Evan double-majored in music and computer science, learning skills he continues to use for mixing songs, creating graphics, and managing their record label.

He co-hosted a retro blues and R&B show on WSRN and sang with Sixteen Feet throughout his time at Swarthmore, activities he remembers as being formative of his current style.

“I have 100% confidence I wouldn’t be making music in the way I’m making it now if I hadn’t spent hundreds of hours in the WSRN library and thousands of hours singing with Sixteen Feet,” he says.

Andrew arrived at Swarthmore during Evan’s senior year, joining his brother in Sixteen Feet and on the men’s Ultimate Frisbee team, the Earthworms. He also hosted WSRN shows, including a folk show called “Moonshine is Thicker Than Blood” and the comedy call-in game show “Botticelli.”

For Andrew, who majored in religion, the College would also prove formative. It was where he first learned to play the guitar and “got hooked with a songwriting bug.”

He also began to recognize his talent as a comedian.

“My time at Swarthmore involved many very, very long van trips and flights with Sixteen Feet and the Swarthmore Earthworms. For me it was edifying to realize that it wasn’t just my brothers that I could crack up, and that maybe I had a talent for making others laugh,” he says.

His senior year, Andrew would foreshadow his future work by playing in a band with Joe Raciti ’05 that he says played “original music that featured a lot of humor as well.”

After college, the brothers moved to Brooklyn and began performing together in their free time, officially forming The Gregory Brothers in 2007. It was still several years before they saw a viable path to becoming professional musicians.

Even when their video “Auto-Tune the News #2” got a favorable mention from Katie Couric on The Tonight Show with Jay Leno and earned the group a feature on Rachel Maddow’s prime-time MSNBC show in 2009, they didn’t quit their day jobs.

The group only decided to go full time in 2010 following the success of “Double Rainbow Song” and “Bed Intruder Song,” both of which made the Top 100 iTunes singles.

More than a decade later, the group continues to make hits and grow its fan base, currently more than 3.5 million YouTube subscribers and hundreds of thousands of followers on other platforms.
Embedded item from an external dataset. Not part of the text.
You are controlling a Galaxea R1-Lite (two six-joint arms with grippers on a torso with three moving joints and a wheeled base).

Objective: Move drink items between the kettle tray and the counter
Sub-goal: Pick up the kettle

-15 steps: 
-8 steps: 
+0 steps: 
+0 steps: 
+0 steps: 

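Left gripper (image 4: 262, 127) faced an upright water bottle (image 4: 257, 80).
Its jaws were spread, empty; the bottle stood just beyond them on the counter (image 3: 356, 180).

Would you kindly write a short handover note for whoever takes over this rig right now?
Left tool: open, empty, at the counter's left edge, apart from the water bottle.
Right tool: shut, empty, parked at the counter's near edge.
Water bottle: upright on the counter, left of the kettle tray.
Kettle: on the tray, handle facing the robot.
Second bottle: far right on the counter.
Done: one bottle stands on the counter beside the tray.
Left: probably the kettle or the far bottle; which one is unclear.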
They’ve also expanded and diversified with projects like the “Punch Up the Jam” podcast, which Evan and Andrew hosted together.
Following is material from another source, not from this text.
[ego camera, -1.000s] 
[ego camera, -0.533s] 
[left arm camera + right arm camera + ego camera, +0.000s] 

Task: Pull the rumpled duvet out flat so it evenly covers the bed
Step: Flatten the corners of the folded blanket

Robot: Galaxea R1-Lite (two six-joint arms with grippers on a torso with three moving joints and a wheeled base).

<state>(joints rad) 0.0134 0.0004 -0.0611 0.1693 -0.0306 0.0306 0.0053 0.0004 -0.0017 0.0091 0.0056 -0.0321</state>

One thing their career makes clear is that even seemingly overnight, “viral” successes build upon years of work.

“Any success in the arts is a combination of skill, personal connections, and luck,” Andrew says. He advises fellow Swarthmore graduates with creative aspirations to “think about how you can improve your strengths in those areas while understanding that some of it is just out of your hands and not attached to the value and worth of your art.”

Decades after graduation, both Evan and Andrew still count friends they made as Swarthmore students among their closest. They also still attend Sixteen Feet reunions, both official and unofficial — Evan’s past summer vacation was with seven fellow members, he says. “My cohort — people within a couple years of me in Sixteen Feet — continue to be some of my best friends,” he says. “It’s quite beautiful, actually.”

It’s a safe bet they’ll be at the next reunion, and maybe by then there will be another Gregory Brothers hit in their discography, too.